[Android-tools-devel] Doclava Is Highly Unreliable and We Should Find Another Way to Build android.jar

殷啟聰 seamlikok at gmail.com
Fri Mar 3 12:41:51 UTC 2017


Doclava is highly unreliable and causes great maintenance burden because:

  * The latest Doclava generates uncompilable code.
  * The current Doclava generates uncompilable code from android-25.
  * Finding a way to fix Doclava errors and figuring out AOSP's build
process is error-prone, takes lots of time and very difficult.
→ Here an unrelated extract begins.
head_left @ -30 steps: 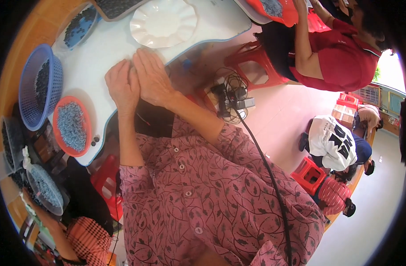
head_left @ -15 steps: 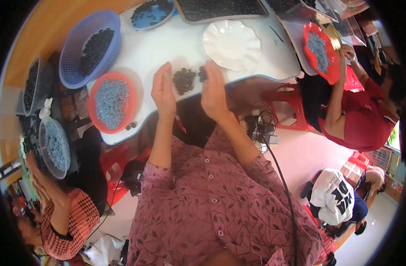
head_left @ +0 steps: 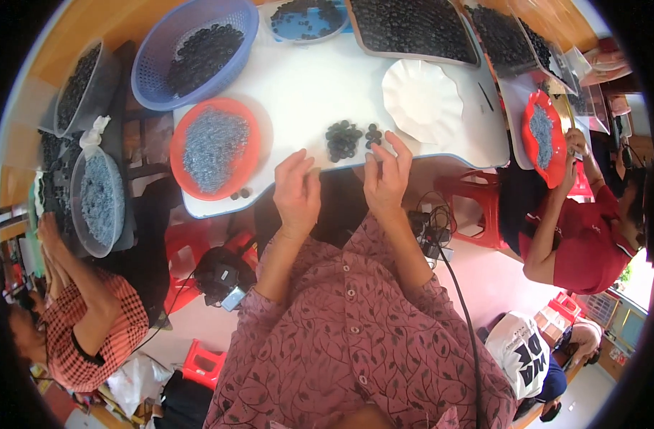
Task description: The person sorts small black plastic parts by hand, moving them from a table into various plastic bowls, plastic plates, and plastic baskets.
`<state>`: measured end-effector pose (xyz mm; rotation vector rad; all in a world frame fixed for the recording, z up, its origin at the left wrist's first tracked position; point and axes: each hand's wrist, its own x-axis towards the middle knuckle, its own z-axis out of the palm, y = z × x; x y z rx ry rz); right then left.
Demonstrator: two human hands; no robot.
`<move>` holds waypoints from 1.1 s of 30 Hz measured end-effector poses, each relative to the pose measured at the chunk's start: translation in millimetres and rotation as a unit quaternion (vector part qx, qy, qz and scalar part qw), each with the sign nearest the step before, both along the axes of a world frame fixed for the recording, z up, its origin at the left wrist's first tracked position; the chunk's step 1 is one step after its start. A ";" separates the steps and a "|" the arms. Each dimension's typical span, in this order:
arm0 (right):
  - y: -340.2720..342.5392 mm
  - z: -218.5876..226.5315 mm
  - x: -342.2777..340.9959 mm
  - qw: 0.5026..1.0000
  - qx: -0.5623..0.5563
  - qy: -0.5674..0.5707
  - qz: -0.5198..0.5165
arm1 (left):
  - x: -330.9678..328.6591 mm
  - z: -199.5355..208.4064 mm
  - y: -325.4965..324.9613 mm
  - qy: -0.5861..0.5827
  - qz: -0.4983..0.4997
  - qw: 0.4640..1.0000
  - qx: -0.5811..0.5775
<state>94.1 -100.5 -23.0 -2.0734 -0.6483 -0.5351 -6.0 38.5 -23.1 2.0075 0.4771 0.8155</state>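
My left hand is just off the white table's near edge, fingers loosely bent and thumb apart, with nothing visible in it. My right hand reaches over the same edge, thumb and fingers spread and slightly curled. Its fingertips are close to a small cluster of black round parts, and I see nothing held. A larger pile of similar black round parts lies left of that cluster. On the table's left, a red bowl holds many small blue-grey pieces. A white scalloped plate stands to the right.
A blue basket, a shallow blue-bottomed tub and a dark tray hold black parts. A few loose parts lie by the red bowl. Co-workers sit left and right. A black cable runs down beside my right arm.
My hands have drawn back from beside the black parts toward the table edge, their flat fingers now bent. The view has shifted, so the table sits farther right.
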 end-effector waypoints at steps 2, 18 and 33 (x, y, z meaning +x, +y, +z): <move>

I think we should find another way to build `android.jar`, otherwise
there'll be unlikely any other `android-sdk-platform-xx` coming out to
meet the sun. Here are the ideas I have come up:

Option A: Build from the Java source tarball provided by Google [1]
combining `android-platform-frameworks-base`. Compiling
`AndroidManifest.xml` and `resources.arsc` and other resource files
still needs the code from AOSP, but we will no longer need to deal
with Doclava, AIDL or logtags.

Option B: Build from the unmodified Java sources of AOSP. This is very
hard to achieve since it needs a large amount of third-party
dependencies (conscrypt [2] and okhttp, etc.) and some non-existing
classes with no idea how to generate (e.g. com.android.internal.R).

Option A largely simplifies the maintenance but I am afraid there will
be license problems. The ZIP file itself is licensed under the
proprietary "Android SDK License", but all source code inside that ZIP
file are licensed as free software. My guess is, as long as our
tarballs include free software code rather than that proprietary ZIP
file, our package is still free software.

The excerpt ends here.